The model is optimized using a composite loss function comprising L_Task_, L_Breathprint_, and L_BI-RADS_, respectively, representing:
- L_Task_: the error for performing the malignancy classification task
- L_Breathprint_: the error for decoding the breathprint from the latent vector
- L_BI-RAD_: the error for decoding the BI-RADS score from the latent vector
To ensure that the model is aligned with clinical priorities, the training process incorporated several safety-focused optimizations. First, a class-weighted loss function addressed the natural imbalance in the dataset, where benign findings were more prevalent than malignant ones. Second, we explicitly prioritized sensitivity by assigning higher penalties to false negatives (missed cancers), thereby reducing the likelihood of underdiagnosis. Third, model selection is based on a custom clinical utility metric that emphasized generalizability and diagnostic robustness over raw accuracy. A full description of the model architecture, loss functions, and training procedures is available in the Appendix.
2.4.3. Model Cross-Validation
To ensure a fair and clinically meaningful assessment of model performance, we implemented a robust evaluation framework emphasizing reproducibility and diagnostic safety. Rather than relying on a single train–test split, we used the nested cross-validation [31] framework to evaluate the model across multiple partitions of the dataset, reducing the risk of overfitting or optimistic bias. Model predictions were generated using an ensemble approach, where multiple independently trained models contributed to the final output via majority vote. In alignment with our safety-first principle, any vote ties were resolved conservatively in favor of a positive (malignant) classification.

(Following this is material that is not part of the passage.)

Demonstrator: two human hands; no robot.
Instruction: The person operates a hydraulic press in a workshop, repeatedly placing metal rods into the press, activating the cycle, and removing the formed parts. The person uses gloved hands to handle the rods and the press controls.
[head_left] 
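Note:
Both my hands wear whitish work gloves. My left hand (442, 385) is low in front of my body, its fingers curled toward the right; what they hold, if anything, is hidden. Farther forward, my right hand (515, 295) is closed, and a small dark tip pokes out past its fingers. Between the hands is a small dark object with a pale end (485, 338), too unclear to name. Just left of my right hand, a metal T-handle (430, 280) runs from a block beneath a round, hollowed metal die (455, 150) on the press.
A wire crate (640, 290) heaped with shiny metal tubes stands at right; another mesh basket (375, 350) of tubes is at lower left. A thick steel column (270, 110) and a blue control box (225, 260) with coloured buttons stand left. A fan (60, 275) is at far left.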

Final performance metrics are reported as the mean and standard deviation across 100 independent runs, providing a stable and reliable estimate of the performance of the generated model following the model development process. During each run, the folds were generated using the original dataset independently. See the Appendix A for more details on the cross-validation structure and the employed ensemble procedure.
3. Results
3.1. Study Population and Data Distribution
The study enrolled 176 participants. Four to five breath specimen digitization attempts were performed per patient, of which three breathprints were successfully recorded on average across the patients. Fifty-one participants were excluded due to an inconclusive (n = 15) or unreported (n = 13) BI-RADS score, or having a BI-RADS score not among 3, 4A, 4B, 4C, or 5 (n = 6). For 17 participants, sampling the digitized breath aroma failed across all attempts.

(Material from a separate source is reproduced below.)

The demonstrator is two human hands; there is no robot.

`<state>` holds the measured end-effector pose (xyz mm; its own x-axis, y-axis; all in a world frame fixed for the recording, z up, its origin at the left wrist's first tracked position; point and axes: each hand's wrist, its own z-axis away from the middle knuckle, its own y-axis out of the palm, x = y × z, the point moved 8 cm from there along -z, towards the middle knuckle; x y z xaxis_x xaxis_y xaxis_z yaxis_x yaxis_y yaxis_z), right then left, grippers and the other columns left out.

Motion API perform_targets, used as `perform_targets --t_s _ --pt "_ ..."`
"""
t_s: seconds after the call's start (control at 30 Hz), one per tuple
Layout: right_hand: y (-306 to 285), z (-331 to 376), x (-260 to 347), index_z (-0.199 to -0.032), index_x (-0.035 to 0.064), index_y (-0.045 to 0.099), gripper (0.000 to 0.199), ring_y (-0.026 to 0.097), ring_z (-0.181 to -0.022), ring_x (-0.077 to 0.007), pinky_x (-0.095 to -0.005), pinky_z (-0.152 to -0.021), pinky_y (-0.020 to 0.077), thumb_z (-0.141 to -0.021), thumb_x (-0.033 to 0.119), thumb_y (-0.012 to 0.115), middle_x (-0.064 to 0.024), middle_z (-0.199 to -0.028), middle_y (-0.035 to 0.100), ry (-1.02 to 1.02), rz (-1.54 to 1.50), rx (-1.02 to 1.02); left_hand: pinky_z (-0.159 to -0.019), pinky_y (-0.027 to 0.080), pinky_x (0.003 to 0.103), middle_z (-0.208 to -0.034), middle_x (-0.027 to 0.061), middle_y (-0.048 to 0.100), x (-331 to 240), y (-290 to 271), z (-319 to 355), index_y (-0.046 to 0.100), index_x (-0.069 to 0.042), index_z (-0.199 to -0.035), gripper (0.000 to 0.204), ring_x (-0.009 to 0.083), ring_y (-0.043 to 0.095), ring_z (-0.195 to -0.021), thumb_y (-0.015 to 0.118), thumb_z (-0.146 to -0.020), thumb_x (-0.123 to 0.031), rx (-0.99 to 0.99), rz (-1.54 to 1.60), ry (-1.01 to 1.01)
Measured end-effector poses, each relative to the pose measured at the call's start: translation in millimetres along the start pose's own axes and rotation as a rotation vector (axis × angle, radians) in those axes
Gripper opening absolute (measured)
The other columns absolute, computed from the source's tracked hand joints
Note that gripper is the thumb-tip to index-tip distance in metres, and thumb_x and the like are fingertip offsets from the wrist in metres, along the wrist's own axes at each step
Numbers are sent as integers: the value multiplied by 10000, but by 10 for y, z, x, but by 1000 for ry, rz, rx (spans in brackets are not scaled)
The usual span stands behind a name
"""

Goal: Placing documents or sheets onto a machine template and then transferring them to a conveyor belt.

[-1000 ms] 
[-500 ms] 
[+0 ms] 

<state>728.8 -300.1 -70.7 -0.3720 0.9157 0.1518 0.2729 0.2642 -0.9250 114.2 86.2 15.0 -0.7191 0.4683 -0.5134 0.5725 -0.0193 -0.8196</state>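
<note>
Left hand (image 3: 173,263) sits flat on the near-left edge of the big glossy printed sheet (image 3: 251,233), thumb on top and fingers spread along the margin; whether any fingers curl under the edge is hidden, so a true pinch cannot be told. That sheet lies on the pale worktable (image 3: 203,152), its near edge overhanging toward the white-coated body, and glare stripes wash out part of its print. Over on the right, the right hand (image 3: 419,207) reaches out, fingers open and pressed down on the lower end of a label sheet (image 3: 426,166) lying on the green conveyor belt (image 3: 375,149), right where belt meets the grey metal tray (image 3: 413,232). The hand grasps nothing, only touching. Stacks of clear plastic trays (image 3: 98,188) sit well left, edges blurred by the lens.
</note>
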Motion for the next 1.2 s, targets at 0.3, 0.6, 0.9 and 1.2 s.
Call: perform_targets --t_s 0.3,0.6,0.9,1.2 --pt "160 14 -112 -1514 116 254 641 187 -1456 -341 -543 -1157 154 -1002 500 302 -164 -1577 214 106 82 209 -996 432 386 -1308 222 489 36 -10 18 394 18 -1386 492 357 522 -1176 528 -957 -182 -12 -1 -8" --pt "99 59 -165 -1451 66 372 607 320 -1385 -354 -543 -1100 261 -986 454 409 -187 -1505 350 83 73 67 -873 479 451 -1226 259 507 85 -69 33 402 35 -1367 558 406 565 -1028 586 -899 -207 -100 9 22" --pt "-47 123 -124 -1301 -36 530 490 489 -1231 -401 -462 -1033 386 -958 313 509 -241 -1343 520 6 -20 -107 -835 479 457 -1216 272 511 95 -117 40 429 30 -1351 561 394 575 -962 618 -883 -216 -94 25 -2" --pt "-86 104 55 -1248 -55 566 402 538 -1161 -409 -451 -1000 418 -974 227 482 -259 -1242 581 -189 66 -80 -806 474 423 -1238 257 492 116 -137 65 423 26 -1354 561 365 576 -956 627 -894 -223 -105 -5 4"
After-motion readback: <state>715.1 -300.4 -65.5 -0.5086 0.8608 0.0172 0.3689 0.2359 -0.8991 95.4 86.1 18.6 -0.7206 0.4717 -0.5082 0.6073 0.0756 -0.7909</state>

The analysis included 125 participants who provided a total of 437 successful breathprints. Of these, 72 participants had confirmed benign findings, contributing 270 successfully recorded breathprints. The remaining 53 participants had biopsy-confirmed breast cancer, from whom 167 breathprints were successfully recorded.
The BI-RADS 4 group (A, B, and C) included 85 participants. Among these, 17 had biopsy-confirmed breast cancer, and 68 had biopsy-confirmed benign findings. A total of 53 and 256 successful breathprints were recorded from these participants, respectively.
Table 1 summarizes the distribution of these 309 successful breathprints.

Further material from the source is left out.